One idea I just got was having a tiny node module/git repo, which holds typescript defs for these globals. All the sessionStorage keys that anyone could used would be enumerated (in some way) in the typescript definitions. If you want to introduce a new global, you need to make a tiny pr to this typescript def.

This provides a central location for managing globals. The tiny typescript def repo should probably also include wrapper libraries for these.

I think before you can read/write any globals you'll need to create an "instance" of the registry by passing in your name, so the registry knows who you are, to make things easier to debug/track down who should change their code. It could be useful to actually create a new instance of the registry, to keep things 100% isolated, but the whole point here is to help manage globals. Maybe it should include some utilities/methods which allow you to read/write from your own "private" namespace, but it feels like a bit of a "v2" at this point. (or maybe just before stamping it as "v1" if it were an open source library)

I think, jsCookie is the best library for managing cookies: https://github.com/js-cookie/js-cookie But, we also need a wrapper for sessionStorage+localStorage. Feels like it should be asynchronous, but hard to say.. I think some projects may have no issues with storage limits for session/localStorage.

I think, you need a mechanism to "listen" to new values, based on my experience at a previous company. (Like, for your "preferred store" location for a retail company).

I think the "global manager" library should probably be the only code that is allowed to read/write from client side storage (cookies/sessionStorage/localStorage). Crucially, review of this code will have to consider how previous client side data would be migrated when changes to the keys/storage format might change. I'm not sure what the exported functions of this library would be exactly, but the smaller the better, I think. It might be useful to consider how the code would handle going over cookie storage limits. Of course, reviewers would also need to think about client side storage limits. This might be where httpOnly cookies need to come into consideration, I'm not sure exactly how they might contribute to cookie storage limit. In some way this "global manager" repo needs to have checks for possibly exceeding storage limit, and all key/value pairs (esp. cookies) would need to include some definition of how many bytes will be stored in that key. Options for this check: -Easiest would be a normal runtime check, would also be the most accurate, but worst performance. The runtime checks could be made to run only if NODE_ENV!=='production', either only in development, or only in testing. -Compile time check would be best performance, but I'm not sure how that would be implemented. Might require some special tooling. Theoretically a compile time check could be as accurate as the runtime check when it counts. If there's an error with exceeding the storage limit, then some how a flag would be set.. I suppose in the url.. this flag would cause the runtime checking code to be loaded in the future for X days until there are no more storage errors... In addition, when an error occurs, the current state of the storage mechanism could be cached, if writing to storage fails, the whole state is cached, so we know the state before+after the storage exception.

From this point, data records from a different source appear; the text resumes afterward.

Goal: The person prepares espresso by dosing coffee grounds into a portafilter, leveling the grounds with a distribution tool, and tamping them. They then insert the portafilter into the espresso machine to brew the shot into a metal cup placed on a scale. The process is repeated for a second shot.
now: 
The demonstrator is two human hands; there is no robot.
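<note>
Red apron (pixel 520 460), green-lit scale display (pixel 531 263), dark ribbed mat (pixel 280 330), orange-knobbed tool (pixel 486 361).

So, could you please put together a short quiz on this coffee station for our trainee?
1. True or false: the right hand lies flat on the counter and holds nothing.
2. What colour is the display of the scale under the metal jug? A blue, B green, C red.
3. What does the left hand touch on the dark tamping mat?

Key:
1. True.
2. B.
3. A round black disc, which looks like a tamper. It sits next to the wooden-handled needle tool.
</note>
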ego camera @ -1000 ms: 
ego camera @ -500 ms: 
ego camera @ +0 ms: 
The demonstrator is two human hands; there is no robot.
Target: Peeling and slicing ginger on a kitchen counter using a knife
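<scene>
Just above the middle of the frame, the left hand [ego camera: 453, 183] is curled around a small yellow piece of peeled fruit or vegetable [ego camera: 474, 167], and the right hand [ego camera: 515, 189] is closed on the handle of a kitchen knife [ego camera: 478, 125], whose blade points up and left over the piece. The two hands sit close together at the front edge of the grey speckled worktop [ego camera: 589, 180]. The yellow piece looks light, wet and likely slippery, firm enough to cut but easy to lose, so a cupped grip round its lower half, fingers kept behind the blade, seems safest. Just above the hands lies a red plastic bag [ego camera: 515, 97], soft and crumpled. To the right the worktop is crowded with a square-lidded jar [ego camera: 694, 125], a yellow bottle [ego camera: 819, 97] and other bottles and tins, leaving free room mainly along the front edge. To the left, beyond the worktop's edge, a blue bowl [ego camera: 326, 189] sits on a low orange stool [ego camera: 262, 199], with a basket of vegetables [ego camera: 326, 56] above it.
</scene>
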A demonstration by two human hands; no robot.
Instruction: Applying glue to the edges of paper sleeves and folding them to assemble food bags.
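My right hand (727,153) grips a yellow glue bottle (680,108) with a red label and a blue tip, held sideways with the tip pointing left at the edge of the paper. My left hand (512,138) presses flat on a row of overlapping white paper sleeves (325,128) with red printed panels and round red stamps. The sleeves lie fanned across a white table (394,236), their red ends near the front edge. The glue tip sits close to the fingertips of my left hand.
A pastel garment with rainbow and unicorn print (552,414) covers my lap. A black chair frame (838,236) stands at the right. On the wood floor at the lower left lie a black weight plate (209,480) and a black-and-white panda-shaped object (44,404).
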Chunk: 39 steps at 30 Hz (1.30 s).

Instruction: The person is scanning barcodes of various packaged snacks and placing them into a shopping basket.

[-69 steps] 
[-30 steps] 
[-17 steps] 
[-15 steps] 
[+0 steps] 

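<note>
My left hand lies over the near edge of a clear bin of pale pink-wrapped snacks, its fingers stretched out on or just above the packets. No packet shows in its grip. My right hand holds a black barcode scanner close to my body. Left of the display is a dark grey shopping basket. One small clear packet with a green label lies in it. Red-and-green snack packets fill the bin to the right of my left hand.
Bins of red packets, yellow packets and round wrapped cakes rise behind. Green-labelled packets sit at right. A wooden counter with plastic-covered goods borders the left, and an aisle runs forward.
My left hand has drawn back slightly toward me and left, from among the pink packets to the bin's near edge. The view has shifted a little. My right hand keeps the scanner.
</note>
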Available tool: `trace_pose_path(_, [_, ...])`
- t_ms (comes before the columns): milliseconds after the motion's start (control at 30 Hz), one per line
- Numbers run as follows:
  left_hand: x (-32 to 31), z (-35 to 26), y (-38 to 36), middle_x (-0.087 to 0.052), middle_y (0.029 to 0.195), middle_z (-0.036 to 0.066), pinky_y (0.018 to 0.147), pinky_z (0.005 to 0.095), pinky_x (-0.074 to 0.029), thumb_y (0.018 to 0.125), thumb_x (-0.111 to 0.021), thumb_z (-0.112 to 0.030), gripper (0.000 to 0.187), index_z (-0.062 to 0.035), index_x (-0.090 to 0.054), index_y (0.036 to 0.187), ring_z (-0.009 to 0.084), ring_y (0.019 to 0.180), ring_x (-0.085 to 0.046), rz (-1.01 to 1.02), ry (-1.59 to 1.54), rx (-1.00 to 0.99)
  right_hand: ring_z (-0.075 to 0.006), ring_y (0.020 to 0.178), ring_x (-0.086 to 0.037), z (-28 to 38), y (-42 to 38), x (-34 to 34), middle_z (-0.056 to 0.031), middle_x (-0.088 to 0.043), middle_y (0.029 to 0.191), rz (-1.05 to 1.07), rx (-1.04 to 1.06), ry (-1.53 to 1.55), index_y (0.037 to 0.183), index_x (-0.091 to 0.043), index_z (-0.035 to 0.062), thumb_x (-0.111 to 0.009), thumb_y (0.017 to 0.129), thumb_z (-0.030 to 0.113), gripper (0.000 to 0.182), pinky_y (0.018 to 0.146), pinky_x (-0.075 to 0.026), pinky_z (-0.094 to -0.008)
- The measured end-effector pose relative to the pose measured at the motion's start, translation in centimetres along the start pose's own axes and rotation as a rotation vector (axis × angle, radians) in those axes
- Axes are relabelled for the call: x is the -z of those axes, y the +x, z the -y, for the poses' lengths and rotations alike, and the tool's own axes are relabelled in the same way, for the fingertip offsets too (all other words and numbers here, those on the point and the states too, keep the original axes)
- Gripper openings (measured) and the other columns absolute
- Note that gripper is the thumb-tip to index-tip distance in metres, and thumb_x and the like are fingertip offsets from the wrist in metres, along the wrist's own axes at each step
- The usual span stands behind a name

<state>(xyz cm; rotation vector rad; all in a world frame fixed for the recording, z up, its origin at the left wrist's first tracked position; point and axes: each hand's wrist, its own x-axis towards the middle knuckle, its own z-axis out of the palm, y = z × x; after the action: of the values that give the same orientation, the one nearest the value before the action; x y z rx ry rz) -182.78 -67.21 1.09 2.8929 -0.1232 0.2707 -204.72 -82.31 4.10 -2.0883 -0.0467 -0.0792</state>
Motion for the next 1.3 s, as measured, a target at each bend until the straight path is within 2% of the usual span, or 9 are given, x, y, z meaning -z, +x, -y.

Some cookie defs could include code for itself if deleted... along with some indication that it is recoverable... and possibly other values that are needed to recover it (although that seems like bit overboard, probably time to fix the problem upstream).

  • On second thought, if cookie/sessionStorage/localStorage value is recoverable, it might be better to just consider it a cached value. In this sense, the "global storage manager" could have code that lets the cache be cleared if the storage limit is being hit (or simply uses a different storage mechanism - i.e. switch a key/value from being stored as a cookie to being stored in sessionStorage (which has a higher storage limit).

Pardon the fact that this is not well written at this point. There's just a lot of complexity and ideas and only so much time in the day.